大人でも正しく理解できていない「ごんぎつね」

新美南吉 ごん狐(青空文庫)


「ごん」のいたずらが原因で兵十の母が死んだと理解している人が少なからずいる。ここをどう解釈するのかが大きなポイント。


1 兵十の母の死因は不明
わかっているのは兵十の母親が死んだということだけ。

「兵十のおっ母は、床(とこ)についていて、うなぎが食べたいと言ったにちがいない。それで兵十がはりきり網をもち出したんだ。ところが、わしがいたずらをして、うなぎをとって来てしまった。だから兵十は、おっ母にうなぎを食べさせることができなかった。そのままおっ母は、死んじゃったにちがいない。ああ、うなぎが食べたい、うなぎが食べたいとおもいながら、死んだんだろう。ちょッ、あんないたずらをしなけりゃよかった。」

これはあくまで「ごん」がそう考えたということにすぎない。「ごん」は人里にも行くので兵十の母が床についていたことを知っていた可能性もあるけれど、死んだことから遡って想像しただけかもしれない。読者には本当はどうだったのかわからない。病死ではなくて事故死だったかもしれないし、可能性は低いけれど自殺や他殺だったかもしれない。病死だとしても心臓発作等の突然死だったかもしれない。


2.兵十の母はうなぎが食べられなくて死んだのではない
そんなことはどこにも書いてない。そもそも作者もこんな反応は想定外だったのではないだろうか?「ごん」が思ったのは、兵十の母が「うなぎが食べたいとおもいながら死んだ」ということであって「うなぎが食べられなかったから死んだ」ではない。


うなぎを食べると精力がつくという話があるので、それと結びつけて考えてしまうのだろうけれど、そんなことはどこにも書いてない。単においしいから食べたいということかもしれない。これがうなぎではなくてスイーツだったらこんな連想は起きないだろう(もちろん「うなぎが食べたい」というのは「ごん」の想像であって兵十の母が本当にそう言ったという描写はどこにもない)


ただし、描写はなくても「ごん」の想像が当たっていたという可能性はなくはない。兵十の母はおいしいうなぎを食べたかったのかもしれないし、精力をつけるためにうなぎが食べたかったのかもしれない。しかし描写がない以上は不明というしかない。
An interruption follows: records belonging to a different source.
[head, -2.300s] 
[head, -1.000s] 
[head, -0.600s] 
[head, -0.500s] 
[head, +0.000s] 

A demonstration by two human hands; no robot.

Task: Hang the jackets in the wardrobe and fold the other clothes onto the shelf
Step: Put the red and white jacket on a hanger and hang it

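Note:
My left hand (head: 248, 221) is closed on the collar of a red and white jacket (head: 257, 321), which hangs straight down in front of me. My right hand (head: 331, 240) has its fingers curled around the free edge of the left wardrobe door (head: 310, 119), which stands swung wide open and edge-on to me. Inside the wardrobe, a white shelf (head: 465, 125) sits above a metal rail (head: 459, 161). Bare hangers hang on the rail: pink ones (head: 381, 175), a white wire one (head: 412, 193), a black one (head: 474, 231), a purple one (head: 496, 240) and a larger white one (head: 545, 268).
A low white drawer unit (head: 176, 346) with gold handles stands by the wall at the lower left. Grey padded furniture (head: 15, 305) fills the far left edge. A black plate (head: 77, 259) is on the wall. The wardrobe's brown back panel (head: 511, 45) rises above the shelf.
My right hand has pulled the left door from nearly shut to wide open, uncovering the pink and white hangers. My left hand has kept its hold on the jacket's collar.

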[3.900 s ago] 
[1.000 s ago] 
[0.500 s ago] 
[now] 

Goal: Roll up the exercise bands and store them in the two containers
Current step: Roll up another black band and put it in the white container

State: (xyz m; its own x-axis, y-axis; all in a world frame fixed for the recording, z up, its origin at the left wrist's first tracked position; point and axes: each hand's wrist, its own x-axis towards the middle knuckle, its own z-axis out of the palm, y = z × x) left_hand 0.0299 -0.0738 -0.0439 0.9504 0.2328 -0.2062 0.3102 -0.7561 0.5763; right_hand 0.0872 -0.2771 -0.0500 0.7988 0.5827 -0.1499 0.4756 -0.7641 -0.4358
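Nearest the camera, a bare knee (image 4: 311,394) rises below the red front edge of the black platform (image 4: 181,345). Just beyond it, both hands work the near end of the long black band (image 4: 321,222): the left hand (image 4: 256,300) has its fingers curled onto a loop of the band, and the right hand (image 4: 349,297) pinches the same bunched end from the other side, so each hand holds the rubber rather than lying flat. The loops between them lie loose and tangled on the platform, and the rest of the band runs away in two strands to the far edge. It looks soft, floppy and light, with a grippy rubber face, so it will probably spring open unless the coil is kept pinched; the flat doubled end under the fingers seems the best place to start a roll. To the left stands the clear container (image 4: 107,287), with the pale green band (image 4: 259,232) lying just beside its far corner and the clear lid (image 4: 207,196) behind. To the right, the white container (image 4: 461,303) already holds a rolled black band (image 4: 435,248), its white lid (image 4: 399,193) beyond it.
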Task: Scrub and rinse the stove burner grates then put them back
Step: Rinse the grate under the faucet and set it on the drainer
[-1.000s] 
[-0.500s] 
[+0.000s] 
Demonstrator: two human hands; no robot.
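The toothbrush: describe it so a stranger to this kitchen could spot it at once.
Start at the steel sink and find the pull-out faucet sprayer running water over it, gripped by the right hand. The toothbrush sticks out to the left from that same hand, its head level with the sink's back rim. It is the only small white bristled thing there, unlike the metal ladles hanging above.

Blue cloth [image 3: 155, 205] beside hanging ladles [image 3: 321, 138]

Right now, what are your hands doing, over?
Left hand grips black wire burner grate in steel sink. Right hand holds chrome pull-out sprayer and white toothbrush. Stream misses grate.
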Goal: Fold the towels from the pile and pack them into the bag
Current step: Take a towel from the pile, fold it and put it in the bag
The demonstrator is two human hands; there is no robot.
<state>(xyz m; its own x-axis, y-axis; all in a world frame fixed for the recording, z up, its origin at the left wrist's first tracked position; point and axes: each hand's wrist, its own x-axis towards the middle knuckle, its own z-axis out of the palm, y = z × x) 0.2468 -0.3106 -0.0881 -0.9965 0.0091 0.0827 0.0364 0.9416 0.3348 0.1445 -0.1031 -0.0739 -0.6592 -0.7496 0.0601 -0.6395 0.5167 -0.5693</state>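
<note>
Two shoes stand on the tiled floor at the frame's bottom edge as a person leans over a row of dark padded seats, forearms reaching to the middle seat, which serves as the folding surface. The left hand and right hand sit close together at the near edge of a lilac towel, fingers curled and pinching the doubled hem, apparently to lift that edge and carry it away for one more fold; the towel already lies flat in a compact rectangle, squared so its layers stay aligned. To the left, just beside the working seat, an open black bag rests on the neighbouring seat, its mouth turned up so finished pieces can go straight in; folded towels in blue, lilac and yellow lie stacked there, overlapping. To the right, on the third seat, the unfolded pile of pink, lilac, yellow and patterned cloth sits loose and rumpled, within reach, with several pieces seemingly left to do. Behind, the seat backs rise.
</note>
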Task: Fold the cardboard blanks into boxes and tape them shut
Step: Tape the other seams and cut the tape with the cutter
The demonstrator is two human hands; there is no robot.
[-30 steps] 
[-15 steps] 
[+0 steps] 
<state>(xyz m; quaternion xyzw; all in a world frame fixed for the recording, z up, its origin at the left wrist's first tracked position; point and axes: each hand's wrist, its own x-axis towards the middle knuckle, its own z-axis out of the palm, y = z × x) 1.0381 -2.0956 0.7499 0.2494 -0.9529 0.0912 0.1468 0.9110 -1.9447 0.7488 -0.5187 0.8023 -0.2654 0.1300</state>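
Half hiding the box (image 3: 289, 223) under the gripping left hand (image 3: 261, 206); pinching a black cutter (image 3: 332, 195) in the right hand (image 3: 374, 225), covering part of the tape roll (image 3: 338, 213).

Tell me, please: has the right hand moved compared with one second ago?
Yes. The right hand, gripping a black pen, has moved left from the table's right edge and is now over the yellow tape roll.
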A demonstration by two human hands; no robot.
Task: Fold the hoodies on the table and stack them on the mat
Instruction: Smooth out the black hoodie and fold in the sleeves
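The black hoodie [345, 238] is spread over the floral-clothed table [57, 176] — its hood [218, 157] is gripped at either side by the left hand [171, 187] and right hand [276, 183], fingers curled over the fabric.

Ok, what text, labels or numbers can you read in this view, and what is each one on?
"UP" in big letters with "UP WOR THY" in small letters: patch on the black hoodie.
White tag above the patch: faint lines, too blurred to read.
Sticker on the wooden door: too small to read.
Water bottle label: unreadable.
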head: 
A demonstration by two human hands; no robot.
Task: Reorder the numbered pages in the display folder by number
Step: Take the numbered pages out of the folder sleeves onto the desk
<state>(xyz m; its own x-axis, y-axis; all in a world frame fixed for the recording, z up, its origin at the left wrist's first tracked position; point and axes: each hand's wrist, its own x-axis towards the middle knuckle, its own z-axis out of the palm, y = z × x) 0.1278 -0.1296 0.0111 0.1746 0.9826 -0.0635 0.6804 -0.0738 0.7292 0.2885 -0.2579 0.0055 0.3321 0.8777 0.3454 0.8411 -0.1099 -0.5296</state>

したがって、そもそも兵十がうなぎを捕ったの目的が母親のためだということも不明である。というか網の中にはうなぎと「きす」がいたのであり「きす」が目的、あるいは種類にかかわらず魚を捕るのが目的でうなぎは偶然捕れただけかもしれない。母が望んだから捕ったのではなくて単に食料(あるいは売り物)として捕っただけかもしれない。


なお、うなぎを食べると精力がつくといっても、それで死にそうな人が治るかといえば大いに疑問。医学的にもそうだが、医学が発展していない時代でも、それで死にそうな人が回復するとまで考えていただろうか?


3 兵十は「ごん」についてどう思っているか
これも勘違いが多いのだが、兵十は母の仇だからゴンを撃ったのではない。いたずら狐がやってきたから撃ったのである(ここから考えても「ごん」のいたすらと母の死に因果関係が無い可能性が高い)。


兵十の母が「うなぎが食べたいとおもいながら死んだ」というのは「ごん」の想像であって、事実は全く異なるかもしれない。兵十は「ごん」が何を考えているのか知らないし、そもそも母の死と「ごん」を関連付けていない可能性が非常に高いのであって、すなわち「ごん」が何を考えているのかを考えることさえしていない可能性が非常に高い。だとしたら

「ごん、お前(まい)だったのか。いつも栗をくれたのは」

と言ったとき、何のためにそんなことをしたのかまで理解できなかった可能性は高い。



4 学校ではどう教えているか?
第4学年国語科学習指導案(佐賀県教育センター)(注PDD)

○兵十のおっかあは…」の会話文の接続詞(それで、ところが、だから)に着目させ、ごんの思い込みをどんどん膨らませている様子に気づかせたい。また、ごんの優しさや素直さを読み取らせる。

佐賀県の事例だけど「思い込み」ってしっかり書いてある。